Pihak Indonesia tetap yakin dan berusaha melanjutkan proyek ini sebatas pada bagian-bagian yang bisa dikerjakan sendiri. Di dalam negeri, program ini dikerjakan tim dari Balitbang Kementerian Pertahanan, BPPT, PT Dirgantara Indonesia, Institut Teknologi Bandung dan lain-lain. Dalam hal ini nasib Indonesia akan ditentukan oleh Korea Selatan yang masih dipusingkan dalam memilih jet tempur unggulannya.
Kini kita akan melihat sebuah perlombaan pemilikan pesawat-pesawat tempur generasi kelima, dimana beberapa negara di kawasan Asia Pasifik pada umumnya sudah memesan F-35 untuk memperkuat pertahanan udaranya. Sementara ini dengan memiliki Sukhoi 27/30, dilihat dari balance of power, saat ini AU Indonesia masih yang terbaik di Asia Tenggara, termasuk apabila dibandingkan dengan Australia.

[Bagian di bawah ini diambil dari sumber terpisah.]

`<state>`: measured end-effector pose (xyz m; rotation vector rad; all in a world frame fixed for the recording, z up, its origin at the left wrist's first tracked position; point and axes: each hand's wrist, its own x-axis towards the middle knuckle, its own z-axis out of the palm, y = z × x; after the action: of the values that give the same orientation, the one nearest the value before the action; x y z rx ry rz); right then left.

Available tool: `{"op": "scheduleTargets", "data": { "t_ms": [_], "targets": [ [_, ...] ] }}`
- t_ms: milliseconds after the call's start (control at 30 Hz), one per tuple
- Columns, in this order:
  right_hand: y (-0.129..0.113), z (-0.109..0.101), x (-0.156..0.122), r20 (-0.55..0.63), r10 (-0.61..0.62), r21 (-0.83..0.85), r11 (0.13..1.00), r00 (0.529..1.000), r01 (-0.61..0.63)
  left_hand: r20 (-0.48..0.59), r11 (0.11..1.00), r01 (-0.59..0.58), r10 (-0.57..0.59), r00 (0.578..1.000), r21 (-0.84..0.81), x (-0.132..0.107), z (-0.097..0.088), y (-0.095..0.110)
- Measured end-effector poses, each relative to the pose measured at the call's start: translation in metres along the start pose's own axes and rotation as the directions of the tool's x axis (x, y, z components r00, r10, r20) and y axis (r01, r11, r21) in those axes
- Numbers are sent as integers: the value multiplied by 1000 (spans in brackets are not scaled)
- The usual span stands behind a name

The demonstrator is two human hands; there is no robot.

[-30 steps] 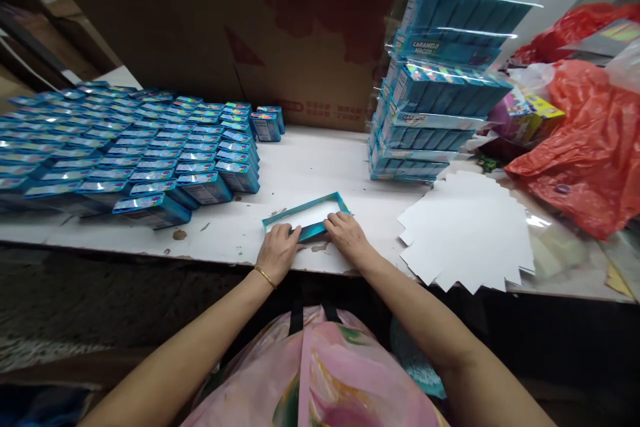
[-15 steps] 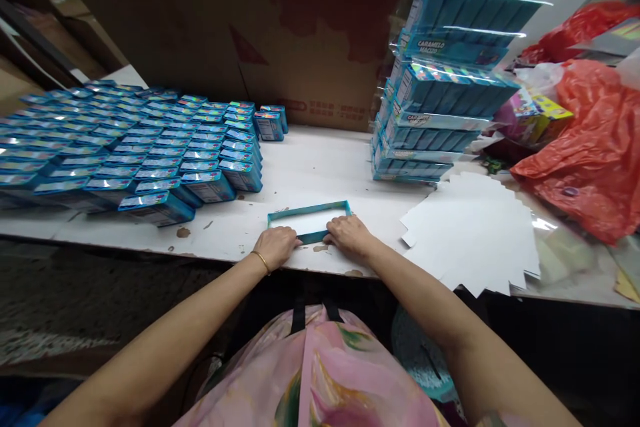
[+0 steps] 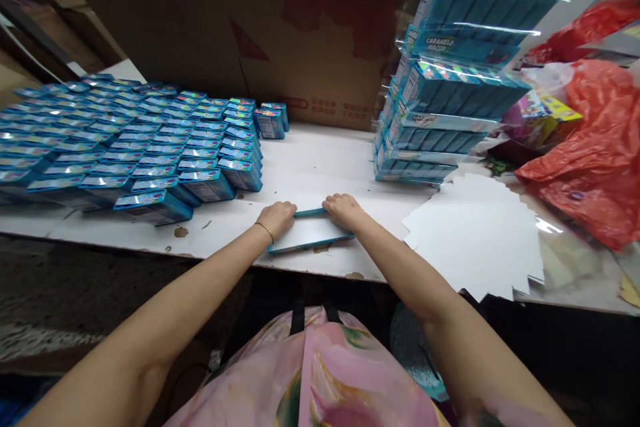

Oleh karena itu nampaknya sebagai sekutu AS, Korea Selatan dan Australia nampaknya akan berusaha memiliki F-35 dimasa mendatang. Kita berharap ekonomi Indonesia membaik, dan suatu saat kita bisa memiliki Sukhoi-35 dan bahkan mungkin Sukhoi T-50 PAK-FA. Pesawat tempur yang jauh lebih murah harganya dibandingkan generasi lima lainnya, tetapi teknologinya lebih hebat. Who knows?